* Aim of the exercise *
The response should consist of the data reproduced word for word.

* Records shown *
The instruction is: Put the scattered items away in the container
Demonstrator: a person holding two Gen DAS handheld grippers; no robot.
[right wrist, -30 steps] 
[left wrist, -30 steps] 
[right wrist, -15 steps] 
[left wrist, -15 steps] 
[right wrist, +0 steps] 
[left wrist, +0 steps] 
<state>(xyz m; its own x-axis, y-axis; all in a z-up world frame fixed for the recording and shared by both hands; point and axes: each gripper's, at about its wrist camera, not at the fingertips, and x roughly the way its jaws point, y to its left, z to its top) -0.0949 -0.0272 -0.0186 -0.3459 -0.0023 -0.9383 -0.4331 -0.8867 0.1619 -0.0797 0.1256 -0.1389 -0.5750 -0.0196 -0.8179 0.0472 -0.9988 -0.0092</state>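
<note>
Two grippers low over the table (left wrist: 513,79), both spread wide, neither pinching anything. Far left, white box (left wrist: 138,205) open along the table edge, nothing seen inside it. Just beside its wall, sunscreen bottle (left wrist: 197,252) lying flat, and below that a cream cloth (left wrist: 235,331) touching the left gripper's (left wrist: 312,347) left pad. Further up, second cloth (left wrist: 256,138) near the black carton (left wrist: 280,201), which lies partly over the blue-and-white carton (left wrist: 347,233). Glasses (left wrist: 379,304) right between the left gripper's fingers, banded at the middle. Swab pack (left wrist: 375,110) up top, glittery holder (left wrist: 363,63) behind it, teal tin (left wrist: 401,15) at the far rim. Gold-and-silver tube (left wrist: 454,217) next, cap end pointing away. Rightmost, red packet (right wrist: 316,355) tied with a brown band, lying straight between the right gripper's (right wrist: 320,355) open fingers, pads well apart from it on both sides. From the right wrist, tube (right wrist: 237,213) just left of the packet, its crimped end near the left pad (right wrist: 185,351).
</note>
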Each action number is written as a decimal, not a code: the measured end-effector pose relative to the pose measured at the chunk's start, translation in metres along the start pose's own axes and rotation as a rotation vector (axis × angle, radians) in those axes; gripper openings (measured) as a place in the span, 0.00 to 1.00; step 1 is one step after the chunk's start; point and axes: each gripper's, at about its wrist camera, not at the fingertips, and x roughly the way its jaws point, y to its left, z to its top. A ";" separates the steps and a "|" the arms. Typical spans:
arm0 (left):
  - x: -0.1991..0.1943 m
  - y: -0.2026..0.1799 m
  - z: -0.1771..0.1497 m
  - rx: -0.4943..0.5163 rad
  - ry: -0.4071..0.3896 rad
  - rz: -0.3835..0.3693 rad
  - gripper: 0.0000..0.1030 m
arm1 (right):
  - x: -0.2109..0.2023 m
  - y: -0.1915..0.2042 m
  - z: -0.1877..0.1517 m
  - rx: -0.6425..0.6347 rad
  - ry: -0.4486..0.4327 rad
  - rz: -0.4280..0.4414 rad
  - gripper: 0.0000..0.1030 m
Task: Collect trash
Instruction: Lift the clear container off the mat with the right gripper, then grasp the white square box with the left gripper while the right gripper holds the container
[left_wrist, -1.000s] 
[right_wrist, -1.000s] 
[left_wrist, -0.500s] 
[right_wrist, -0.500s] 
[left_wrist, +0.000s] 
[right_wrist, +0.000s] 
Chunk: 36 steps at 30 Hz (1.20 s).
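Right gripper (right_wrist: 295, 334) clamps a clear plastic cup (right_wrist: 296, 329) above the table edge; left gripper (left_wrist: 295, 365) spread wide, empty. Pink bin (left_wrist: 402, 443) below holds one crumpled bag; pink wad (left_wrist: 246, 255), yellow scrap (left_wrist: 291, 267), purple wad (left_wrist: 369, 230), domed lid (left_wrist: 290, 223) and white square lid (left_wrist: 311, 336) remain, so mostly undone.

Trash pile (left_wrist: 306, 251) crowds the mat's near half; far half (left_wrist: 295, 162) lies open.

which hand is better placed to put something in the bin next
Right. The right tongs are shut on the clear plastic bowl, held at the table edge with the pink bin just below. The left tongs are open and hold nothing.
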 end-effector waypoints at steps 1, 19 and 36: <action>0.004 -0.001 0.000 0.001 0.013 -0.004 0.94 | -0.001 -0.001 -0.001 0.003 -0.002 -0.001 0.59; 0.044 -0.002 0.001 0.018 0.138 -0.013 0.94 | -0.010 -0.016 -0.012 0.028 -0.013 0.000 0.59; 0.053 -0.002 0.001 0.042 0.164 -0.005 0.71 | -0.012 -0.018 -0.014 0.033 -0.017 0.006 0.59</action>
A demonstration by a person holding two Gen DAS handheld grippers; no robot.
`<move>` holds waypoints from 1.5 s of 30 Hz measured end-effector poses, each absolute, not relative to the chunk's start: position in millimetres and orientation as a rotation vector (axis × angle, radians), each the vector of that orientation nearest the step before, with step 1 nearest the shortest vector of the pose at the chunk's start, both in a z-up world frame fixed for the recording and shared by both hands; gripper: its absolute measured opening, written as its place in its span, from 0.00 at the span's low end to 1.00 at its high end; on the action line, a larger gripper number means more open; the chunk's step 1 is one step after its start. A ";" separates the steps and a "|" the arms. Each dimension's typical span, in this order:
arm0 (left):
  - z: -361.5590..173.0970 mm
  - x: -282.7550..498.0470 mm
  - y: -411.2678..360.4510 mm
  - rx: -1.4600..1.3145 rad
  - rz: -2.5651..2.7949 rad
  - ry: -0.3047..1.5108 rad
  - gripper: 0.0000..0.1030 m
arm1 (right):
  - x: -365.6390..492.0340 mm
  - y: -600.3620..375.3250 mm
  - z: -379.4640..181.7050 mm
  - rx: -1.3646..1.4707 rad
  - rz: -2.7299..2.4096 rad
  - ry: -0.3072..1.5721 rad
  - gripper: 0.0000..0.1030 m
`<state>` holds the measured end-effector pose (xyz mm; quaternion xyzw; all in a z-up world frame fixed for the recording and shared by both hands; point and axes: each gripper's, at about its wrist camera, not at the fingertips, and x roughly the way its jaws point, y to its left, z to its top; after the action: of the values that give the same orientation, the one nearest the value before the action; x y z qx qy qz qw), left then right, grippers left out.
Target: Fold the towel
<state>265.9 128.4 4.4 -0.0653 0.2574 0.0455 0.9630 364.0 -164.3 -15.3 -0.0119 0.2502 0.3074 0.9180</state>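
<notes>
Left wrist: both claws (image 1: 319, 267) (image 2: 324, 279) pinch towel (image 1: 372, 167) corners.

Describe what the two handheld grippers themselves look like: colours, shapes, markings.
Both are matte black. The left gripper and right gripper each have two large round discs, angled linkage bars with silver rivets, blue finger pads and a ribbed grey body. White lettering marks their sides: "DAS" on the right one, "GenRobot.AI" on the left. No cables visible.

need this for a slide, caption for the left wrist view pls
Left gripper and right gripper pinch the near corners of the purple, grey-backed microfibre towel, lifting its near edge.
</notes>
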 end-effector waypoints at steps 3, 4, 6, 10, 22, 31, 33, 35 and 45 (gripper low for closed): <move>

* Response to the task *
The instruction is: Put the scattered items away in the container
Demonstrator: a person holding two Gen DAS handheld grippers; no robot.
[right wrist, -30 steps] 
[left wrist, -30 steps] 
[right wrist, -15 steps] 
[left wrist, -15 steps] 
[right wrist, +0 steps] 
[left wrist, +0 steps] 
<state>(xyz m; its own x-axis, y-axis; all in a z-up world frame fixed for the recording and shared by both hands; point and axes: each gripper's, at about its wrist camera, not at the fingertips, and x roughly the way its jaws point, y to its left, z to its top) -0.0949 -0.0272 -0.0186 -0.3459 -0.0023 -0.9383 -0.4331 -0.8867 0.1619 -0.0797 0.1256 -0.1389 -0.5750 -0.0196 -0.8179 0.0472 -0.9988 -0.0092</state>
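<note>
Two grippers low over the table (left wrist: 513,79), both spread wide, neither pinching anything. Far left, white box (left wrist: 138,205) open along the table edge, nothing seen inside it. Just beside its wall, sunscreen bottle (left wrist: 197,252) lying flat, and below that a cream cloth (left wrist: 235,331) touching the left gripper's (left wrist: 312,347) left pad. Further up, second cloth (left wrist: 256,138) near the black carton (left wrist: 280,201), which lies partly over the blue-and-white carton (left wrist: 347,233). Glasses (left wrist: 379,304) right between the left gripper's fingers, banded at the middle. Swab pack (left wrist: 375,110) up top, glittery holder (left wrist: 363,63) behind it, teal tin (left wrist: 401,15) at the far rim. Gold-and-silver tube (left wrist: 454,217) next, cap end pointing away. Rightmost, red packet (right wrist: 316,355) tied with a brown band, lying straight between the right gripper's (right wrist: 320,355) open fingers, pads well apart from it on both sides. From the right wrist, tube (right wrist: 237,213) just left of the packet, its crimped end near the left pad (right wrist: 185,351).
</note>
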Each action number is written as a decimal, not a code: the measured end-effector pose relative to the pose measured at the chunk's start, translation in metres along the start pose's own axes and rotation as a rotation vector (axis × angle, radians) in those axes; gripper openings (measured) as a place in the span, 0.00 to 1.00; step 1 is one step after the chunk's start; point and axes: each gripper's, at about its wrist camera, not at the fingertips, and x roughly the way its jaws point, y to its left, z to its top. A ";" separates the steps and a "|" the arms. Typical spans:
arm0 (left):
  - x: -0.1991..0.1943 m
  - y: -0.2026..0.1799 m
  - z: -0.1771..0.1497 m
  - rx: -0.4943..0.5163 rad
  - ry: -0.4071..0.3896 rad
  - rz: -0.3835..0.3693 rad
  - gripper: 0.0000..0.1030 m
arm1 (right):
  - x: -0.2109..0.2023 m
  - y: -0.1915..0.2042 m
  - z: -0.1877..0.1517 m
  - rx: -0.6425..0.6347 rad
  - ry: -0.4486..0.4327 rad
  - rz: -0.4280..0.4414 rad
  - gripper: 0.0000..0.1030 m
Task: Collect trash
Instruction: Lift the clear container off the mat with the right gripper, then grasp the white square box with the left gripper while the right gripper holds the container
[left_wrist, -1.000s] 
[right_wrist, -1.000s] 
[left_wrist, -0.500s] 
[right_wrist, -0.500s] 
[left_wrist, +0.000s] 
[right_wrist, +0.000s] 
Chunk: 36 steps at 30 Hz (1.20 s).
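Right gripper (right_wrist: 295, 334) clamps a clear plastic cup (right_wrist: 296, 329) above the table edge; left gripper (left_wrist: 295, 365) spread wide, empty. Pink bin (left_wrist: 402, 443) below holds one crumpled bag; pink wad (left_wrist: 246, 255), yellow scrap (left_wrist: 291, 267), purple wad (left_wrist: 369, 230), domed lid (left_wrist: 290, 223) and white square lid (left_wrist: 311, 336) remain, so mostly undone.

Trash pile (left_wrist: 306, 251) crowds the mat's near half; far half (left_wrist: 295, 162) lies open.

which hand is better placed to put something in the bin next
Right. The right tongs are shut on the clear plastic bowl, held at the table edge with the pink bin just below. The left tongs are open and hold nothing.
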 end-effector waypoints at steps 1, 19 and 36: <action>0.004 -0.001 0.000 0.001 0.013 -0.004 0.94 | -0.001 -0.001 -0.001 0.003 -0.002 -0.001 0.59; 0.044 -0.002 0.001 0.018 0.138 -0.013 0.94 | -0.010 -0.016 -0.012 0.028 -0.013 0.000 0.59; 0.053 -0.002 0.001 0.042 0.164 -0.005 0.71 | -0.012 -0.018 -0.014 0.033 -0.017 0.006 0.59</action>
A demonstration by a person holding two Gen DAS handheld grippers; no robot.
`<move>` holds waypoints from 1.5 s of 30 Hz measured end-effector poses, each absolute, not relative to the chunk's start: position in millimetres and orientation as a rotation vector (axis × angle, radians), each the vector of that orientation nearest the step before, with step 1 nearest the shortest vector of the pose at the chunk's start, both in a z-up world frame fixed for the recording and shared by both hands; gripper: its absolute measured opening, written as its place in its span, from 0.00 at the span's low end to 1.00 at its high end; on the action line, a larger gripper number means more open; the chunk's step 1 is one step after its start. A ";" separates the steps and a "|" the arms. Each dimension's typical span, in this order:
arm0 (left):
  - z: -361.5590..173.0970 mm
  - x: -282.7550..498.0470 mm
  - y: -411.2678..360.4510 mm
  - rx: -1.4600..1.3145 rad
  - rz: -2.5651..2.7949 rad
  - ry: -0.3047..1.5108 rad
  - gripper: 0.0000..0.1030 m
arm1 (right):
  - x: -365.6390..492.0340 mm
  - y: -600.3620..375.3250 mm
  - z: -379.4640..181.7050 mm
  - rx: -1.3646..1.4707 rad
  - rz: -2.7299..2.4096 rad
  - ry: -0.3072..1.5721 rad
  - gripper: 0.0000..0.1030 m
`<state>` holds the measured end-effector pose (xyz mm; quaternion xyzw; all in a z-up world frame fixed for the recording and shared by both hands; point and axes: each gripper's, at about its wrist camera, not at the fingertips, and x roughly the way its jaws point, y to its left, z to its top; after the action: of the values that give the same orientation, the one nearest the value before the action; x y z qx qy qz qw), left then right, grippers left out.
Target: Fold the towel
<state>265.9 128.4 4.4 -0.0653 0.2574 0.0455 0.9630 364.0 -164.3 -15.3 -0.0119 0.2502 0.3074 0.9180</state>
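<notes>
Left wrist: both claws (image 1: 319, 267) (image 2: 324, 279) pinch towel (image 1: 372, 167) corners.

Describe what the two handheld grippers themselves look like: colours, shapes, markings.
Both are matte black. The left gripper and right gripper each have two large round discs, angled linkage bars with silver rivets, blue finger pads and a ribbed grey body. White lettering marks their sides: "DAS" on the right one, "GenRobot.AI" on the left. No cables visible.

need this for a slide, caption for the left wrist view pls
Left gripper and right gripper pinch the near corners of the purple, grey-backed microfibre towel, lifting its near edge.
</notes>
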 end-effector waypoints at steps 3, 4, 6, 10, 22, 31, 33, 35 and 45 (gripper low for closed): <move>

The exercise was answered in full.